**What to produce**
Transcribe, verbatim, every line from the start of the entries through the line that contains "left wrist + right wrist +"; include both boundary lines and omit all others.

**Material shown**
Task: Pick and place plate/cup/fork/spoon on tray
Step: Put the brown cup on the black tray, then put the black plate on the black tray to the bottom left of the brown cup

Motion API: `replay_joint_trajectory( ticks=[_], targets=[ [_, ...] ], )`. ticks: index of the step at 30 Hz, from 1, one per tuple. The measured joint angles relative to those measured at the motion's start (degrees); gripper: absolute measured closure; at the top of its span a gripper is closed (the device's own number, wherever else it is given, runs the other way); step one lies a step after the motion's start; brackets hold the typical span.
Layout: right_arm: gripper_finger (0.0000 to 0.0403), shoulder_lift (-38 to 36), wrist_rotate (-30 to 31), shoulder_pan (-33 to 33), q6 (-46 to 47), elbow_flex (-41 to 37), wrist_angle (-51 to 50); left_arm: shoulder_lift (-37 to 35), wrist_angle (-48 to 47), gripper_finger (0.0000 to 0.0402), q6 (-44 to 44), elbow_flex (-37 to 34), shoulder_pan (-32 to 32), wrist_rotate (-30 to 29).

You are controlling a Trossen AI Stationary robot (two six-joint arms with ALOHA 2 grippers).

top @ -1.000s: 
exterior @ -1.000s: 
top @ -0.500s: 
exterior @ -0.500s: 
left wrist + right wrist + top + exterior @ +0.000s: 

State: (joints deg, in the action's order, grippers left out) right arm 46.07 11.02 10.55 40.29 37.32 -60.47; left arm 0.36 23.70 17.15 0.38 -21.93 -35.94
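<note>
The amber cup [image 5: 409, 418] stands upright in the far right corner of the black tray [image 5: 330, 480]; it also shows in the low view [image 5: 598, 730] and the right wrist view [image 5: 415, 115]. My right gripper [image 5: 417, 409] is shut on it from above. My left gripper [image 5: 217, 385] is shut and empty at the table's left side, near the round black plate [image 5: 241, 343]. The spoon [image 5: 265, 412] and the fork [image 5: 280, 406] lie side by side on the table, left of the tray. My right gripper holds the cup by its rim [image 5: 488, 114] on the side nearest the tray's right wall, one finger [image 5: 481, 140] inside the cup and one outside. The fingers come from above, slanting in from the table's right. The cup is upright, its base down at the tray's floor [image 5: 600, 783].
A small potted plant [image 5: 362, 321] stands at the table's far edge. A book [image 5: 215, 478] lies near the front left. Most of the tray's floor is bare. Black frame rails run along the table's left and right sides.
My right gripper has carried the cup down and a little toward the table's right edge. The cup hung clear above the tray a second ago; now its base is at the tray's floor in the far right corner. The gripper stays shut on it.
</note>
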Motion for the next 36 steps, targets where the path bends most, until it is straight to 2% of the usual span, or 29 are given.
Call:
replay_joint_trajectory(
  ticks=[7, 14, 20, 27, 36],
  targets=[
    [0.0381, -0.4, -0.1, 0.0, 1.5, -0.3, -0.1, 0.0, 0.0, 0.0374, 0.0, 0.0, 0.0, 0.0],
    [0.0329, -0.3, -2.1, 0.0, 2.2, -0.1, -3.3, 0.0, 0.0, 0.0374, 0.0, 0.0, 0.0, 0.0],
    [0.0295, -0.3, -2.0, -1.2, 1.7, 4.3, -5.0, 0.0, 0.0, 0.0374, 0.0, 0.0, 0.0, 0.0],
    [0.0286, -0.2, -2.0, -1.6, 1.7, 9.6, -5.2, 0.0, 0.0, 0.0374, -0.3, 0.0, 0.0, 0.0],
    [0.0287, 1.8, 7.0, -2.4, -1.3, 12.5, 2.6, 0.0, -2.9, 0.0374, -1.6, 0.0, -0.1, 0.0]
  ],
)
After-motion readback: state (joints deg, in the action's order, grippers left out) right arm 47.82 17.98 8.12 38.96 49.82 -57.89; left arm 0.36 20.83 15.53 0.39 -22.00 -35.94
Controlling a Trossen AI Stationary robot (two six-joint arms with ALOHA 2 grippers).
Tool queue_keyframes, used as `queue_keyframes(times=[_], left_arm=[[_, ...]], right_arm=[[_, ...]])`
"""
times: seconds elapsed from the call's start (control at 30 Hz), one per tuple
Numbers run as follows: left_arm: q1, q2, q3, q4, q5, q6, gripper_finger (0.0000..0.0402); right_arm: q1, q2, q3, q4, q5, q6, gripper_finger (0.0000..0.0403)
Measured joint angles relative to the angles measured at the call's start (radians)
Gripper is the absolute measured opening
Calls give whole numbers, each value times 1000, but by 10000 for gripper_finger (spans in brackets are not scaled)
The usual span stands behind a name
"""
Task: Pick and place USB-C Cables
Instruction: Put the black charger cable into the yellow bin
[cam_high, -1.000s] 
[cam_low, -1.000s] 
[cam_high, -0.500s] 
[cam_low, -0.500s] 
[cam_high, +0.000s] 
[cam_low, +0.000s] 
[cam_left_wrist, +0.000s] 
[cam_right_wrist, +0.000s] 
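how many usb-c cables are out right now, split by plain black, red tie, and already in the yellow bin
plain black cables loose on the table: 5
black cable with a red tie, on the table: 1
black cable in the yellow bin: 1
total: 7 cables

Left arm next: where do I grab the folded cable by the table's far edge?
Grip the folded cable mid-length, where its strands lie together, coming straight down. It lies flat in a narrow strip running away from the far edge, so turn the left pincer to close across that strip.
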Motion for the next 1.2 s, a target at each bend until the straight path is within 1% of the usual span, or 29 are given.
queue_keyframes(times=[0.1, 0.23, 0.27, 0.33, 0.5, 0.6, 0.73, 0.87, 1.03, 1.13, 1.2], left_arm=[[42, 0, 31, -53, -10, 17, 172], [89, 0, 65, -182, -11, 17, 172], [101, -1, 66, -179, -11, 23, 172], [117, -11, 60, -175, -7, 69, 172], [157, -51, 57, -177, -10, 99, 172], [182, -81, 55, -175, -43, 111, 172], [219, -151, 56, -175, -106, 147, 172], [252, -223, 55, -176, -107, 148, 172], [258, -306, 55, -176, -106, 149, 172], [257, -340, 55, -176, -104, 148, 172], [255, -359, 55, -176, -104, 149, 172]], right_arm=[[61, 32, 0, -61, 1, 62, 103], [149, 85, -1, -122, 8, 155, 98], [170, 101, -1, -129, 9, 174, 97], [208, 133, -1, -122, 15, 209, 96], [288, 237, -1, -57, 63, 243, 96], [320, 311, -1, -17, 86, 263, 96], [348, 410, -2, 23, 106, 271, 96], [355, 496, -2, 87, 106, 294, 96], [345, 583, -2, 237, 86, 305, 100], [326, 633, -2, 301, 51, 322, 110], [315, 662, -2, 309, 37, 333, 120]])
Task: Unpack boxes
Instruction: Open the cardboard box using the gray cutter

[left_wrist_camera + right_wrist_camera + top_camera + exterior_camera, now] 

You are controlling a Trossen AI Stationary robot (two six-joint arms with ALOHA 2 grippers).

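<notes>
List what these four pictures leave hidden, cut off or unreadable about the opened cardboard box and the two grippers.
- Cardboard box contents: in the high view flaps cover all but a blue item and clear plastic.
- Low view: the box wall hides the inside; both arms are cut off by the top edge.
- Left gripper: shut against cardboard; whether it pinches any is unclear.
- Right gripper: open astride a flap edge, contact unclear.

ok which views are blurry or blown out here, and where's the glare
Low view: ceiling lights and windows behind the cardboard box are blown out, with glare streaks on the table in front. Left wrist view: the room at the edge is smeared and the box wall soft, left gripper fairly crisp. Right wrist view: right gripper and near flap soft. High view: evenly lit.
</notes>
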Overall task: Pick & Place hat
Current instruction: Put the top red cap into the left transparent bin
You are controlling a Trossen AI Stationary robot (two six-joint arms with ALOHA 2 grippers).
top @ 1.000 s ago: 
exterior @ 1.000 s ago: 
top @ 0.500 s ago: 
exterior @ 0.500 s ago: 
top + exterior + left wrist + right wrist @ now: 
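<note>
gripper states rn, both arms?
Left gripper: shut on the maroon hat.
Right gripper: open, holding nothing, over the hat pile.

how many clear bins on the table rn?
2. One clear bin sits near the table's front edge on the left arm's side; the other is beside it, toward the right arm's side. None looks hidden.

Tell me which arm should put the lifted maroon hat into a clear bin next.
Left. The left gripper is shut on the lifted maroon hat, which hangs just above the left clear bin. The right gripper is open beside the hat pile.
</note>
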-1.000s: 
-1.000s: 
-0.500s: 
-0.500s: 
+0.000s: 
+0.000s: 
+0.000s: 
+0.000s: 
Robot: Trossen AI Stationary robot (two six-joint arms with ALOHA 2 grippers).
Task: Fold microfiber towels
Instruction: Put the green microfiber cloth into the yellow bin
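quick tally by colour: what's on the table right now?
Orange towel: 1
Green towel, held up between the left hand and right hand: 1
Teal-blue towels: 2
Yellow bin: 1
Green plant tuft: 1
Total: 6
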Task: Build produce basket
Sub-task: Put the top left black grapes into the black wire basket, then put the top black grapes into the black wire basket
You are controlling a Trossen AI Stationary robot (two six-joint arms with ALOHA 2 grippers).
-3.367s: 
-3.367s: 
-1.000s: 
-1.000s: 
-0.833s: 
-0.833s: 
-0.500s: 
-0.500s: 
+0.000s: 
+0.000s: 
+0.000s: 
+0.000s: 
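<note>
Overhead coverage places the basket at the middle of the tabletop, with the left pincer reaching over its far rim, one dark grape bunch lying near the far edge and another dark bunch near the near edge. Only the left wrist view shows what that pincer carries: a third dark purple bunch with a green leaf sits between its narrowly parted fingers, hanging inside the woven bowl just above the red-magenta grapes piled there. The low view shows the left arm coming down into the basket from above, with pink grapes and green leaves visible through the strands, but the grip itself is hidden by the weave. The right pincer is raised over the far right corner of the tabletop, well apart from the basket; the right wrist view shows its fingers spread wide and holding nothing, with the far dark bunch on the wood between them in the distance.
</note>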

**Answer to this exercise**
Task: Pick and place plate/cup/fork/spoon on tray
Step: Put the brown cup on the black tray, then put the black plate on the black tray to the bottom left of the brown cup

Motion API: `replay_joint_trajectory( ticks=[_], targets=[ [_, ...] ], )`. ticks: index of the step at 30 Hz, from 1, one per tuple. The measured joint angles relative to those measured at the motion's start (degrees); gripper: absolute measured closure; at the top of its span a gripper is closed (the device's own number, wherever else it is given, runs the other way); step one lies a step after the motion's start; brackets hold the typical span.
Layout: right_arm: gripper_finger (0.0000 to 0.0403), shoulder_lift (-38 to 36), wrist_rotate (-30 to 31), shoulder_pan (-33 to 33), q6 (-46 to 47), elbow_flex (-41 to 37), wrist_angle (-51 to 50); left_arm: shoulder_lift (-37 to 35), wrist_angle (-48 to 47), gripper_finger (0.0000 to 0.0402), q6 (-44 to 44), elbow_flex (-37 to 34), shoulder_pan (-32 to 32), wrist_rotate (-30 to 29).

You are controlling a Trossen AI Stationary robot (two six-joint arms with ALOHA 2 grippers).

top @ -1.000s: 
exterior @ -1.000s: 
top @ -0.500s: 
exterior @ -0.500s: 
left wrist + right wrist + top + exterior @ +0.000s: 

For this exercise, the answer is now complete.